The MakerDAO crypto project behind the DAI algorithmic stablecoin contains a vulnerability that allows users to avoid liquidations and thus violate the 150% position security requirement, BProtocol says..
Some users may go for the trick to achieve much more favorable conditions for liquidating secured debt positions (CDPs), analysts said. It is assumed that the protocol will close such positions automatically after collateral falls below 150%. However, breaking the CDP into small positions of around $ 100 avoids forced liquidation due to profitability issues..
BProtocol created storage facilities for $ 128 to meet the minimum size requirements. During the analysis, it turned out that MakerDAO liquidators often show no interest in small positions and allow them to exist longer than they should. This is probably due to high commission costs in auctions, because of which participation in them with an amount of remuneration below a certain limit is inappropriate. As a rule, participants in such auctions are bots configured in a certain way..

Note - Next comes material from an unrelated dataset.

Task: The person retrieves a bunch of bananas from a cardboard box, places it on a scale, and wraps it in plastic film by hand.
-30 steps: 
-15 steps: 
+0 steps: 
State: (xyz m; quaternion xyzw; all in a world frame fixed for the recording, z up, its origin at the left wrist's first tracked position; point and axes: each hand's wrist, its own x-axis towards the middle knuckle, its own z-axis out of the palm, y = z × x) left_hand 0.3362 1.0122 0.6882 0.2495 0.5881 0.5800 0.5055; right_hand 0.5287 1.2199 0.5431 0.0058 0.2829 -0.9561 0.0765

“If we have a storage facility worth $ 1 million, we will have to spend about $ 5,000 on gas expenses to split it into 7,800 storage facilities. In other words, the user can protect their vault from future liquidations by donating only 0.5% of the vault size, ”analysts say. Under the standard procedure, 13% of the invested amount is withheld from the liquidated user.
The MakerDAO community has already begun to discuss the problem, since a large volume of positions in the system without sufficient collateral risks turning into a repetition of the events of “Black Thursday”.